** REQUIRED WORK **
Every line from the one with "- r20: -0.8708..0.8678" to the end of the listing below must be printed exactly, with no other text and no pictures.

** PROVIDED DATA **
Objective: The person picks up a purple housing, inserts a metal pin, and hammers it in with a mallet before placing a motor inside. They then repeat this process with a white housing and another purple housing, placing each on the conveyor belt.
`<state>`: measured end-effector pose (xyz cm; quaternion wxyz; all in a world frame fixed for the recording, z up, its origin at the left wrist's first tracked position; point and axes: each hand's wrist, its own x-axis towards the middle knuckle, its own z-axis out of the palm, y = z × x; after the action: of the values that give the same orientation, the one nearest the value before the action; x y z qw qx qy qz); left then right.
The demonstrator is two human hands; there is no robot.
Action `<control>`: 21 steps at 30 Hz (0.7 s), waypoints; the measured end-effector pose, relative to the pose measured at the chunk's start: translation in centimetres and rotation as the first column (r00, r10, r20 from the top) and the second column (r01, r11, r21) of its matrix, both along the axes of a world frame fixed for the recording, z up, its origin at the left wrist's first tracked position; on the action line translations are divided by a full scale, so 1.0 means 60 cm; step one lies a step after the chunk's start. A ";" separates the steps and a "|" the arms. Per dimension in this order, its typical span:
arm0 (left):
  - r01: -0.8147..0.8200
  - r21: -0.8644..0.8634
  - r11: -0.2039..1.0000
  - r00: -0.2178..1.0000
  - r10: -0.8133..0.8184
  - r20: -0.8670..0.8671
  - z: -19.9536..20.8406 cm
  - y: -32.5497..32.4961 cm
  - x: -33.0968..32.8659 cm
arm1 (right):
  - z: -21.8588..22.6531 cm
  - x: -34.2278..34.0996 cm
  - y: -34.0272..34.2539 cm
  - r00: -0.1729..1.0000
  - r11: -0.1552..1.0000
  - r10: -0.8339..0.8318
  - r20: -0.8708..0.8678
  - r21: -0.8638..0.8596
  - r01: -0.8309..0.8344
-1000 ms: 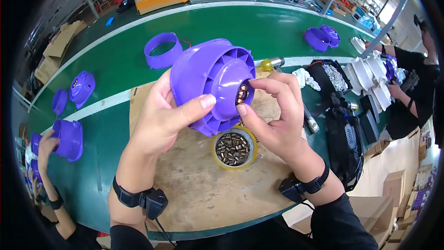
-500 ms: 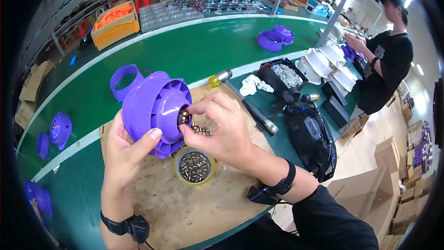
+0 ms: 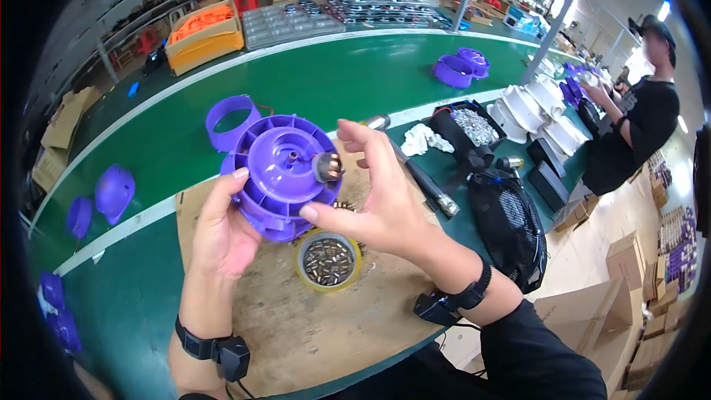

** SOLUTION TO THE EXERCISE **
  - r20: -0.8708..0.8678
  - r21: -0.8638..0.8596
  - r01: -0.8309..0.8344
-1000 ms: 
-500 ms: 
+0 ms: 

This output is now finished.